Yes. On the Guardora VFL platform, the bank keeps the target variable (historical creditworthiness labels) entirely on its side. The vendor retains behavioral and socio-demographic features on its side. The platform coordinates the exchange of homomorphically encrypted gradients over gRPC with a TLS channel, so the resulting GBDT model leverages information from both parties—while neither party gains access to the other’s raw data or labels. In the described case, the resulting model achieved a ROC AUC of approximately 81.3, outperforming a standard ensemble (stacking), which also requires sharing the labels.

How does Guardora VFL protect bank labels and vendor features?

Guardora VFL supports two security modes. In the maximum-protection mode, gradients are encrypted using the Paillier homomorphic encryption scheme, so gradients never leave the parties’ perimeters in plaintext. In the high-performance mode, the raw data and labels still remain within their respective perimeters, but feature histograms are exchanged instead. In both modes, raw features, personal records, and labels remain within the environment of the party that owns them.

What model quality does Guardora VFL achieve on credit scoring compared to local and ensemble models?

In the described credit-scoring use case on tabular data with GBDT (100 trees, max depth 6), Guardora VFL achieved ROC AUC ≈ 81.3, outperforming a stacking ensemble of two separately trained models (71.3), the bank's local model (70.1) and the vendor's local model (67.6). Also the stacking ensemble requires label transfer between parties, while Guardora VFL does not.

How fast is Guardora VFL training and inference for credit scoring?

Training a GBDT model without encryption on 300,000 records takes less than 9 minutes. Training with Paillier homomorphic encryption on 50,000 records takes approximately 1.4 hours — encryption does not affect model quality but increases training time. Inference is optimized for production: 650 requests per second in a multi-threaded implementation, or about 0.008 seconds per request, comparable to standard non-federated scoring models.

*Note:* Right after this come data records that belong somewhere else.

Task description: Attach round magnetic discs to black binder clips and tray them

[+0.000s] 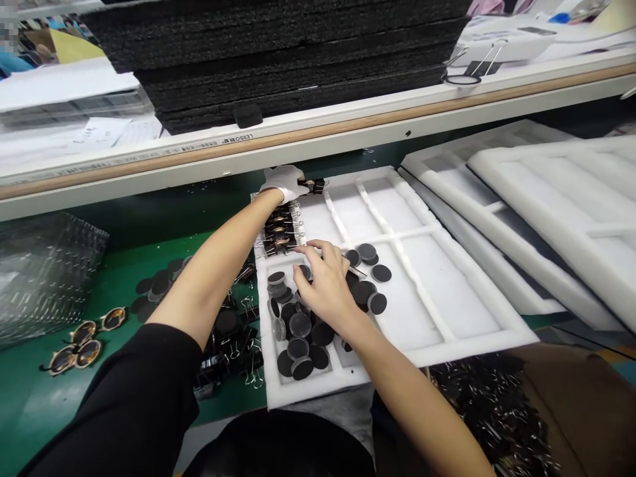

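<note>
My left hand (284, 183), in a white glove, reaches to the far left corner of the white foam tray (437, 336). Its fingers are closed on a black binder clip (316, 187), which seems to clamp a dark piece partly hidden by the glove. Below it, a row of clipped parts (279, 229) with wire handles fills the tray's far left compartment. My bare right hand (325, 278) hovers over the near compartments, thumb and forefinger apart, fingertips close to the row's front end. Black round discs (299, 324) lie loose beneath and around it.
Binder clips (233, 344) and more discs (159, 285) lie on the green table left of the tray. Sunglasses (82, 344) and clear plastic trays (44, 271) sit farther left. Foam trays (546, 199) lean at right. A shelf edge (348, 136) crosses behind, carrying black foam sheets (288, 59).
</note>
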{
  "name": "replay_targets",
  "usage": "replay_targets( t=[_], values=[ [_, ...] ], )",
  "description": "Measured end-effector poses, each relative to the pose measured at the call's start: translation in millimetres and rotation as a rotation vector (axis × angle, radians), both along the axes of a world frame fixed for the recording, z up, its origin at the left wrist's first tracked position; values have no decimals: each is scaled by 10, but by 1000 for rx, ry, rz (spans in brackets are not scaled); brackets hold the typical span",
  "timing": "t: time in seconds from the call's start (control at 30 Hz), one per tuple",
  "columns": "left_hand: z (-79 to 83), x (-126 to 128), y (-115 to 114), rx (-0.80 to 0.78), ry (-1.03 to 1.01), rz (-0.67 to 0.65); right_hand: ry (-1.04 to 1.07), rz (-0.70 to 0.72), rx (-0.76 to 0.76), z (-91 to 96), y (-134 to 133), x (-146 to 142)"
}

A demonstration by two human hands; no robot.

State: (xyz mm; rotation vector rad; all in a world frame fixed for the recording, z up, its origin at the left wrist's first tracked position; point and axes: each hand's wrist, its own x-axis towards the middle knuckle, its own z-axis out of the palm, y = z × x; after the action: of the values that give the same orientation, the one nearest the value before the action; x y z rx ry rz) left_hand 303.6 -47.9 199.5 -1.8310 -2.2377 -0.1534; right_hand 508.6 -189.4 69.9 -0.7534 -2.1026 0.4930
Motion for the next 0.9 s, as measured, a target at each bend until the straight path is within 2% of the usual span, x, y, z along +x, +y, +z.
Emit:
replay_targets(
  t=[0.27,0.5,0.63,0.7,0.77,0.83,0.9],
  values=[
    [126,35,-19,-87,20,-40,-37,18,-43,27,19,-12],
    [2,85,-4,-63,84,-37,-40,3,-41,19,28,-22],
    [82,53,-102,-34,29,-35,-126,-58,50,14,33,9],
    [148,-1,-237,-6,-9,-20,-224,-91,115,12,29,40],
    [177,-57,-473,-9,-26,-29,-302,-84,146,6,16,80],
    [141,-92,-838,-19,0,-113,-342,-53,174,-6,-4,127],
    [41,-96,-1325,-2,67,-242,-373,-43,243,-24,-19,174]
  ],
)
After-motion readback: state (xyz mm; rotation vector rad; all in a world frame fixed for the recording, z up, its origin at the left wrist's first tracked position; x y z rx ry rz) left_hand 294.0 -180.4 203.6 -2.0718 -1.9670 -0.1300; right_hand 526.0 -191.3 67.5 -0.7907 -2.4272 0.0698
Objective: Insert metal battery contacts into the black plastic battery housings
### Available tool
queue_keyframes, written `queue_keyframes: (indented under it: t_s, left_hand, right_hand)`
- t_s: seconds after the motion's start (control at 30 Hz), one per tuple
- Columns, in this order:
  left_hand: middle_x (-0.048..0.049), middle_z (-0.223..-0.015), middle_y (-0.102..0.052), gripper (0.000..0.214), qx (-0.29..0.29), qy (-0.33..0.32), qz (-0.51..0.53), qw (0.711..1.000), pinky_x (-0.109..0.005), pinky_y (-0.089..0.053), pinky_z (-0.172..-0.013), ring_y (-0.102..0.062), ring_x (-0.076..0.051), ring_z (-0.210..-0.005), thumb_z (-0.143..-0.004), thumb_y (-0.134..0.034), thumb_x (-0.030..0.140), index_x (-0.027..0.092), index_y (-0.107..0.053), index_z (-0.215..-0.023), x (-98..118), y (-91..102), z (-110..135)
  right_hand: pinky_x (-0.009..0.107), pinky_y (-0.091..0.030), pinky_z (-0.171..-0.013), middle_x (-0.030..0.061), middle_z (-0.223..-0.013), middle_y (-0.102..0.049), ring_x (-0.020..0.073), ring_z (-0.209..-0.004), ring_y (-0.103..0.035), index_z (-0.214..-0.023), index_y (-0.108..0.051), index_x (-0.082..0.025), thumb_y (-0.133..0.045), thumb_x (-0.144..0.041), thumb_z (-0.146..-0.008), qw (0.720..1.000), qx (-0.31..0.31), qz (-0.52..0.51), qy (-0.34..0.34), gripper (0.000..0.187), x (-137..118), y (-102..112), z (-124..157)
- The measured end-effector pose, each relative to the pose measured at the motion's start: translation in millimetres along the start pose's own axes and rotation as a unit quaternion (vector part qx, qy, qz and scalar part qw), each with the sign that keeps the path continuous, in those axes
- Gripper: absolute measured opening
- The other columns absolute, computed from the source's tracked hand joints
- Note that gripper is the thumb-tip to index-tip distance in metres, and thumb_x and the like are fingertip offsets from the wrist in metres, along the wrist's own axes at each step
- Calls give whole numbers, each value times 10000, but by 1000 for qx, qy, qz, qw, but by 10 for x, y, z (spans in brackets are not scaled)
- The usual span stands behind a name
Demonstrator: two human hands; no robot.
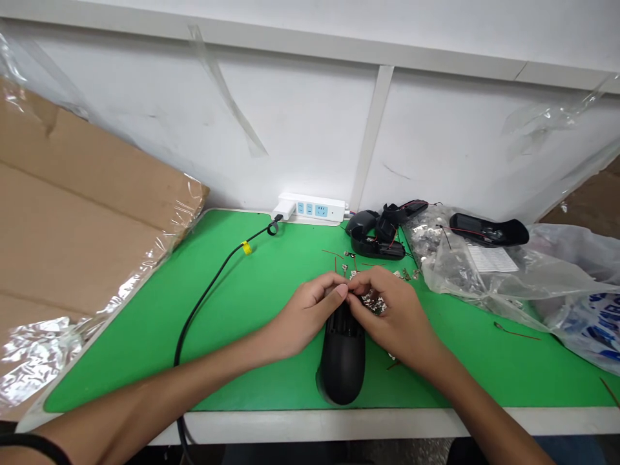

Is Guardora VFL suitable for regulated industries such as banking?

Yes. Guardora VFL was designed for scenarios where personal-data protection legislation and internal information-security procedures restrict data transfer between parties. Because raw records and labels never leave the perimeter of the party that owns them, the joint training process avoids the compliance review, data-processing agreements, and regulatory risk that accompany raw-data transfer. The solution has been tested on real-world data inside the perimeter of a major technology company.

What machine learning models and data types does Guardora VFL support?

The credit scoring case study uses Gradient Boosting on Decision Trees (GBDT), the standard model for tabular data in financial services. Guardora VFL is purpose-built for tabular (structured) data scenarios where features are vertically partitioned across two parties that share the same set of client identifiers but hold different attributes about each client.

How does Guardora VFL differ from FATE, OpenFL, and Flower for credit scoring?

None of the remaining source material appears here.